You are viewing a plain text version of this content. The canonical link for it is here.
Posted to dev@subversion.apache.org by Hyrum K Wright <hy...@hyrumwright.org> on 2011/05/16 03:13:50 UTC

SQLite and the LIKE operator

Several places in wc_db we use the following pattern to select all
nodes with a common tree ancestor:
 WHERE wc_id = ?1 AND (local_relpath = ?2 OR local_relpath LIKE ?3 ESCAPE '#')

While this works, there was some concern about whether or not SQLite
was using the proper indicies when executing this query.  By examining
the output for 'EXPLAIN QUERY PLAN' on some of the relevant SELECT
statements, I believe it does use the indicies as intended.

However, I stumbled across an alternate implementation which I believe
has some merit.  Instead of the above clause, we could use:
 WHERE wc_id = ?1 AND substr(local_relpath, 1, length(?2)) = ?2

This also avoids a table scan by making use of the indicies, but has
the advantage of not having to compute a separate parameter for the
LIKE clause in C.  It returns the same results, and has the benefit of
being a bit more clear to SQLite what we're trying to accomplish.  I'm
tempted to switch our code to using this new format, but wanted some
comments first.  I have not yet run extensive timing or other analysis
on the performance.

Thoughts?

-Hyrum

Re: SQLite and the LIKE operator

Posted by Julian Foad <ju...@wandisco.com>.
Branko Čibej wrote:
> On 16.05.2011 11:17, Hyrum K Wright wrote:
> > On Mon, May 16, 2011 at 8:28 AM, Bert Huijben <be...@qqmail.nl> wrote:
> >>> 2011/5/16 Branko Čibej <br...@e-reka.si>:
> >>>> On 16.05.2011 03:13, Hyrum K Wright wrote:
> >>>>> Several places in wc_db we use the following pattern to select all
> >>>>> nodes with a common tree ancestor:
> >>>>>  WHERE wc_id = ?1 AND (local_relpath = ?2 OR local_relpath LIKE ?3
> >>> ESCAPE '#')
> >>>>> While this works, there was some concern about whether or not SQLite
> >>>>> was using the proper indicies when executing this query.  By examining
> >>>>> the output for 'EXPLAIN QUERY PLAN' on some of the relevant SELECT
> >>>>> statements, I believe it does use the indicies as intended.
> >>>>>
> >>>>> However, I stumbled across an alternate implementation which I believe
> >>>>> has some merit.  Instead of the above clause, we could use:
> >>>>>  WHERE wc_id = ?1 AND substr(local_relpath, 1, length(?2)) = ?2
> >> This also needs a table scan, as SQLite can't look through the substr to find that it can use the index for the result.
> > The SQLite query analyzer states that this executes a SEARCH, not a
> > SCAN, which indicates the use of the index.
> 
> It should be able to use the index to do prefix matching, yes.
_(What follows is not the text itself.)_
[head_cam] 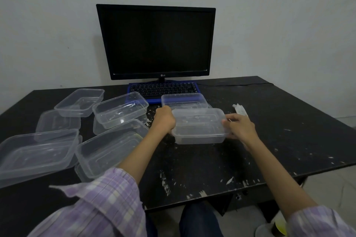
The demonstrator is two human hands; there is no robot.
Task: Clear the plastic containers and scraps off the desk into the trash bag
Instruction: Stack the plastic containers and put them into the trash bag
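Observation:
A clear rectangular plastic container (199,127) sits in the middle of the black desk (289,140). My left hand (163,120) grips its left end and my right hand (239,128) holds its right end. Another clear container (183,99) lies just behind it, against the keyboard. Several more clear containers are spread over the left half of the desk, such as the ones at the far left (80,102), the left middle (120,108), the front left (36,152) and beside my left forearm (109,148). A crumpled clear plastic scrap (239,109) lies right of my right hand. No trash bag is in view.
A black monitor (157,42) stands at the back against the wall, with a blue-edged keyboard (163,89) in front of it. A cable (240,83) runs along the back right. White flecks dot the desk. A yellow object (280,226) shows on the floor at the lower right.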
It's not
> inconceivable that "like foo%' would trigger a prefix match, too -- but
> figuring that out is likely a bit more work that guessing right with a
> prefix substring.

See <http://www.sqlite.org/optoverview.html#like_opt>.

- Julian



Re: SQLite and the LIKE operator

Posted by Branko Čibej <br...@e-reka.si>.
On 16.05.2011 11:17, Hyrum K Wright wrote:
> On Mon, May 16, 2011 at 8:28 AM, Bert Huijben <be...@qqmail.nl> wrote:
>>
>>> -----Original Message-----
>>> From: Hyrum K Wright [mailto:hyrum@hyrumwright.org]
>>> Sent: maandag 16 mei 2011 9:39
>>> To: Branko Čibej
>>> Cc: dev@subversion.apache.org
>>> Subject: Re: SQLite and the LIKE operator
>>>
>>> 2011/5/16 Branko Čibej <br...@e-reka.si>:
>>>> On 16.05.2011 03:13, Hyrum K Wright wrote:
>>>>> Several places in wc_db we use the following pattern to select all
>>>>> nodes with a common tree ancestor:
>>>>>  WHERE wc_id = ?1 AND (local_relpath = ?2 OR local_relpath LIKE ?3
>>> ESCAPE '#')
>>>>> While this works, there was some concern about whether or not SQLite
>>>>> was using the proper indicies when executing this query.  By examining
>>>>> the output for 'EXPLAIN QUERY PLAN' on some of the relevant SELECT
>>>>> statements, I believe it does use the indicies as intended.
>>>>>
>>>>> However, I stumbled across an alternate implementation which I believe
>>>>> has some merit.  Instead of the above clause, we could use:
>>>>>  WHERE wc_id = ?1 AND substr(local_relpath, 1, length(?2)) = ?2
>> This also needs a table scan, as SQLite can't look through the substr to find that it can use the index for the result.
> The SQLite query analyzer states that this executes a SEARCH, not a
> SCAN, which indicates the use of the index.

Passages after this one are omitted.